● **WHAT IS EXPECTED**
Retype word for word the lines of the data below, from the first to the one bearing "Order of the", with that one included.

----- PROVIDED MATERIAL

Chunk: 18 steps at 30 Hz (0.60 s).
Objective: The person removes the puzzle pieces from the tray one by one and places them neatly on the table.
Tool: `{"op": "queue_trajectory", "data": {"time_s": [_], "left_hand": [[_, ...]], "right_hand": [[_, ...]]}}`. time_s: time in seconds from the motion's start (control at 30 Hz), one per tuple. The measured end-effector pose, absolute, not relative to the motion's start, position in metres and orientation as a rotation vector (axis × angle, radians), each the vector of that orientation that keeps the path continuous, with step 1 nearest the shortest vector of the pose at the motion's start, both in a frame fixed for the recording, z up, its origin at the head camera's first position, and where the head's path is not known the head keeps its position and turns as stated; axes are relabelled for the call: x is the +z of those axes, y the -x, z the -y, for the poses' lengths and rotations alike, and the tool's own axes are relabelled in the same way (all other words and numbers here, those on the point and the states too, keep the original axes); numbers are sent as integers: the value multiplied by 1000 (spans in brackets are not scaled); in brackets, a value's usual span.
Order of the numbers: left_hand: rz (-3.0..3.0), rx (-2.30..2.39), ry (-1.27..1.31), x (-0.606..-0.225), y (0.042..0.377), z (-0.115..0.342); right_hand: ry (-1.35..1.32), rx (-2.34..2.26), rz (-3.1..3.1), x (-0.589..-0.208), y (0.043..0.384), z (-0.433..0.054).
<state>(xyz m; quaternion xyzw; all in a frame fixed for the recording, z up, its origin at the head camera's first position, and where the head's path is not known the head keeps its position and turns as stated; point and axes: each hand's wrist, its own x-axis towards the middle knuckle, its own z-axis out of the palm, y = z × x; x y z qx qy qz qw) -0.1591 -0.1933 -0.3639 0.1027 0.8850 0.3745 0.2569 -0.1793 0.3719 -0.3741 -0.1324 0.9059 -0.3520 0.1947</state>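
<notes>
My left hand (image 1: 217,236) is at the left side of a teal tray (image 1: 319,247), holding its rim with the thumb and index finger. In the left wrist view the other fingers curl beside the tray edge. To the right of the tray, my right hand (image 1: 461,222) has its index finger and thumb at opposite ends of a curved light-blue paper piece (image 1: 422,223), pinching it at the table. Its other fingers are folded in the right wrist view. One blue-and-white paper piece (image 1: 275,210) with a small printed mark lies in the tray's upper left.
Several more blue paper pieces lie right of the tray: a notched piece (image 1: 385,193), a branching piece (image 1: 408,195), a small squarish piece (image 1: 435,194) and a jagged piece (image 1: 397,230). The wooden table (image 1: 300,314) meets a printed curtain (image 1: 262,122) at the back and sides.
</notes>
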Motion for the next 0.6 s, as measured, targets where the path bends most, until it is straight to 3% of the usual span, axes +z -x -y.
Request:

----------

● **YOUR SOLUTION**
Chunk: 18 steps at 30 Hz (0.60 s).
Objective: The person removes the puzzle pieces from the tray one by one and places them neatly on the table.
Tool: `{"op": "queue_trajectory", "data": {"time_s": [_], "left_hand": [[_, ...]], "right_hand": [[_, ...]]}}`. time_s: time in seconds from the motion's start (control at 30 Hz), one per tuple. The measured end-effector pose, absolute, not relative to the motion's start, position in metres and orientation as a rotation vector (axis × angle, radians), each the vector of that orientation that keeps the path continuous, with step 1 nearest the shortest vector of the pose at the motion's start, both in a frame fixed for the recording, z up, its origin at the head camera's first position, and where the head's path is not known the head keeps its position and turns as stated; axes are relabelled for the call: x is the +z of those axes, y the -x, z the -y, for the poses' lengths and rotations alike, and the tool's own axes are relabelled in the same way (all other words and numbers here, those on the point and the states too, keep the original axes); numbers are sent as integers: the value multiplied by 1000 (spans in brackets are not scaled); in brackets, a value's usual span.
Order of the numbers: left_hand: rz (-3.0..3.0), rx (-2.30..2.39), ry (-1.27..1.31), x (-0.606..-0.225), y (0.042..0.377), z (-0.115..0.342); right_hand: ry (-1.35..1.32), rx (-2.34..2.26), rz (-3.1..3.1), x (-0.589..-0.208), y (0.043..0.384), z (-0.433..0.054).

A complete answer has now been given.